La rivoluzione copernicana di Lucia Borsellino

L’Assessore regionale alla Salute Lucia Borsellino è intervenuta ieri all’Ars per relazionare sul “caso Nicole”, la neonata catanese morta per insufficienza respiratoria su un’ambulanza che la stava trasportando a Ragusa, dato che non si era trovato un posto in terapia intensiva pediatrica negli ospedali catanesi.
Ha parlato poco più di un’ora la Borsellino, riconciliandoci (purtroppo solo temporaneamente) con la politica.
Una esposizione completa, coerente, competente di chi sa di cosa sta parlando, con il giusto equilibrio fra la doverosa vicinanza alla famiglia che ha subito la perdita e la ricerca delle responsabilità che inevitabilmente ci sono (e di cui parliamo in altra parte del giornale) per una vicenda che, gestita professionalmente, avrebbe potuto avere una fine meno infausta.
Nulla a che vedere con il pressapochismo e l’improvvisazione che ci hanno propinato in oltre due anni Crocetta e il suo “cerchio tragico”:annunci roboanti seguiti da procedure sballate e provvedimenti privi di ancoraggio normativo, destinati ad essere bocciati dalla giustizia amministrativa o a creare più danno di quanto ne volessero evitare.
Si può discutere sulle singole difficili scelte che la Borsellino ha dovuto fare per attuare la politica dei tagli al budget della Sanità (imposta dall’alto e priva di alternative) ma non sul fatto che l’abbia gestita con competenza e buon senso, merce rara in tutta la politica odierna e rarissima dalle parti di Palazzo d’Orleans. Dove, negli ultimi 15 anni si sono alternati un artista della politica clientelare, in grado di accontentare, a spese della collettività, tutte le esigenze (anche quelle di tanti esponenti dell’opposizione più o meno finta), peraltro condannato in via definitiva per favoreggiamento alla Mafia; un picconatore – accentratore che durante la sua Presidenza ha tentato di far dimenticare il suo modo di fare politica nei trent’anni precedenti (anche lui condannato per concorso esterno in primo grado) e, infine, un sedicente rivoluzionario che, già dal primo atto, ha dimostrato la sua coerenza andando ad omaggiare “posto casa” Mario Ciancio, editore de La Sicilia, manico di tantissimi affari lucrosi ed emblema del vecchio potere, peraltro già sospettato all’epoca di rapporti con la mafia.

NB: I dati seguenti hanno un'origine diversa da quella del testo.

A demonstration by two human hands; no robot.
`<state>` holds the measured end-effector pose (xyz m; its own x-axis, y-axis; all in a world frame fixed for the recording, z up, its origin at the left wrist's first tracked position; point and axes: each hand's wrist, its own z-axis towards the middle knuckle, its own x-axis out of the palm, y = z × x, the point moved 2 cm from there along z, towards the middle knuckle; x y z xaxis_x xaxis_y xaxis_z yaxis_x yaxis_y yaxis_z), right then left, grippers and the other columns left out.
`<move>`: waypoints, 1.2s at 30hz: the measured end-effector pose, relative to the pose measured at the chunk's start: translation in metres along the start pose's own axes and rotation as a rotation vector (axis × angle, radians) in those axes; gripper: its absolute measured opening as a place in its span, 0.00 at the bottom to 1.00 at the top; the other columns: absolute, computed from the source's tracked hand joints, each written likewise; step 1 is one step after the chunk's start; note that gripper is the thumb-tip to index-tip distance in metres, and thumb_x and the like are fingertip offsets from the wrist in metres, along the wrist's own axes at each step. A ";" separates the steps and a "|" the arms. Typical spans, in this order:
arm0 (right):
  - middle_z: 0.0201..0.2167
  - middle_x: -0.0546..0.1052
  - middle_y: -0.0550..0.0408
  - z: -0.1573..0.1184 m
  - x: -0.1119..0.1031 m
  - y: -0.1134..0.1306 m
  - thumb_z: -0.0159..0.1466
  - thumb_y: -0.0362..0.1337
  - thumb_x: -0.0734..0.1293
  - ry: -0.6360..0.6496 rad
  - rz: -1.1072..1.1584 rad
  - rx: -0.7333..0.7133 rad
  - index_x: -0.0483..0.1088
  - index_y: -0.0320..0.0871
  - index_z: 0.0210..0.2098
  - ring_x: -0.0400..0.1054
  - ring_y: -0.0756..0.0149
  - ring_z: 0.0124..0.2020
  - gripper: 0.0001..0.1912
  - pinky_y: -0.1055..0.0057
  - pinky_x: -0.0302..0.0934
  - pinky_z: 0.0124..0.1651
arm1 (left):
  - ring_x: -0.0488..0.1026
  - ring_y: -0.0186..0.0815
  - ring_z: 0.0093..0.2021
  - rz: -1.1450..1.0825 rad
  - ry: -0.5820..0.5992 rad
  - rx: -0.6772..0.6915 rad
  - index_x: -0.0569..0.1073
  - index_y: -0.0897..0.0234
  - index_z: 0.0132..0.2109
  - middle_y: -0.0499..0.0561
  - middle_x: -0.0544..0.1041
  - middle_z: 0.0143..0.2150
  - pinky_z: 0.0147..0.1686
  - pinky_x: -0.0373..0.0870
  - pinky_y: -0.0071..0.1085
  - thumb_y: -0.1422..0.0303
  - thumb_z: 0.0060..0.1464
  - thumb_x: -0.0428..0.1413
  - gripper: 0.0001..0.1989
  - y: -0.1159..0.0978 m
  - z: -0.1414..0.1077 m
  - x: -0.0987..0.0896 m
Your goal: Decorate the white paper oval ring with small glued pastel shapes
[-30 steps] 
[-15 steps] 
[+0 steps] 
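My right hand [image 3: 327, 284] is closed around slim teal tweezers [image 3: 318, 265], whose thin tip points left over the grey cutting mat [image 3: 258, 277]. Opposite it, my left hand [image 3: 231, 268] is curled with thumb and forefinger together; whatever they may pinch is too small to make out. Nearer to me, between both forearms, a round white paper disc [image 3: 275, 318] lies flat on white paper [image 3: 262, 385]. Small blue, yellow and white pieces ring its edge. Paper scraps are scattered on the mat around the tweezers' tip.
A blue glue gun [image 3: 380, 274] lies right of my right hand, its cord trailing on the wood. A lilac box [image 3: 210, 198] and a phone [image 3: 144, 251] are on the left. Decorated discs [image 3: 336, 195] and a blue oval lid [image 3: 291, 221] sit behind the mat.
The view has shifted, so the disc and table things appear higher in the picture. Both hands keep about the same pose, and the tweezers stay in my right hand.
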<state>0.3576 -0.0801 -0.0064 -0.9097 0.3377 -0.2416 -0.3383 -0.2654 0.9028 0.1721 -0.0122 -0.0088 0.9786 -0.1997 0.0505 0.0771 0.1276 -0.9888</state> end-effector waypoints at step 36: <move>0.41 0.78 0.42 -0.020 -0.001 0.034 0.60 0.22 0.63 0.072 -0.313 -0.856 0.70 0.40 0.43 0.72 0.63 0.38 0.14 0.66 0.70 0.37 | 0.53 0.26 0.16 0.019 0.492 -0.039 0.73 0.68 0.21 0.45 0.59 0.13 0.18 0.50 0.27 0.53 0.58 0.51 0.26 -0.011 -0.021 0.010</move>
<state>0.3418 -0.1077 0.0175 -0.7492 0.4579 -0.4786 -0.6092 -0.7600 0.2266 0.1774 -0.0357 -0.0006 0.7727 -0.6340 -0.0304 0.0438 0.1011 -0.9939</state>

La sua coerenza Crocetta ha continuato a mostrarla con gli atti successivi: la finta abolizione delle province che continuiamo ad avere sul groppone, ben più disastrate di come erano lo scorso anno; l’epurazione di qualche dipendente regionale di basso cabotaggio e la conferma di tutti i burocrati protagonisti o complici del saccheggio delle risorse regionali; la distruzione totale della Formazione Professionale, che era effettivamente un carrozzone costruito solo per ottenere consensi e finanziamenti alla politica, ma doveva essere ridimensionato e condotto sulla strada dell’efficienza, non raso al suolo coinvolgendo nelle macerie ottomila famiglie siciliane.
Con la Borsellino almeno, Crocetta ha avuto fortuna: l’ha scelta perché il suo cognome garantiva una “copertura” antimafia e si è trovato una persona seria e competente, come ce ne sono ormai poche ai vertici della pubblica amministrazione, nelle mani degli yes man (o woman) scelti solo per le doti di fedeltà e obbedienza.
Sappiamo per esperienza diretta che, quando fu nominata dirigente dell’Ufficio speciale per l’integrazione socio sanitaria (da Lombardo e Russo), Lucia Borsellino non aveva conoscenza delle tematiche che le erano state affidate, ma passò almeno tre mesi a partecipare alle riunioni di tutti i settori, senza prendere la parola, se non per un saluto formale, riempiendo di appunti un block notes che portava ovunque con sé: fece cioè quello che dovrebbero fare tutti coloro che sono chiamati a responsabilità di vertice. Studiare i problemi prima di proporre soluzioni: una rivoluzione copernicana rispetto a quella del governo Crocetta, che cerca soluzioni senza conoscere i problemi.
Qualcuno ironizza sulle dimissioni annunciate e poi “dimenticate” dalla Borsellino: intanto siamo convinti che il suo abbandono aprirebbe la strada a qualche “pescecane” ben addentro agli interessi più o meno leciti che gravitano nel settore e in più siamo convinti che, se non ci saranno più le condizioni minime di agibilità, la figlia di Paolo saprà lasciare la poltrona.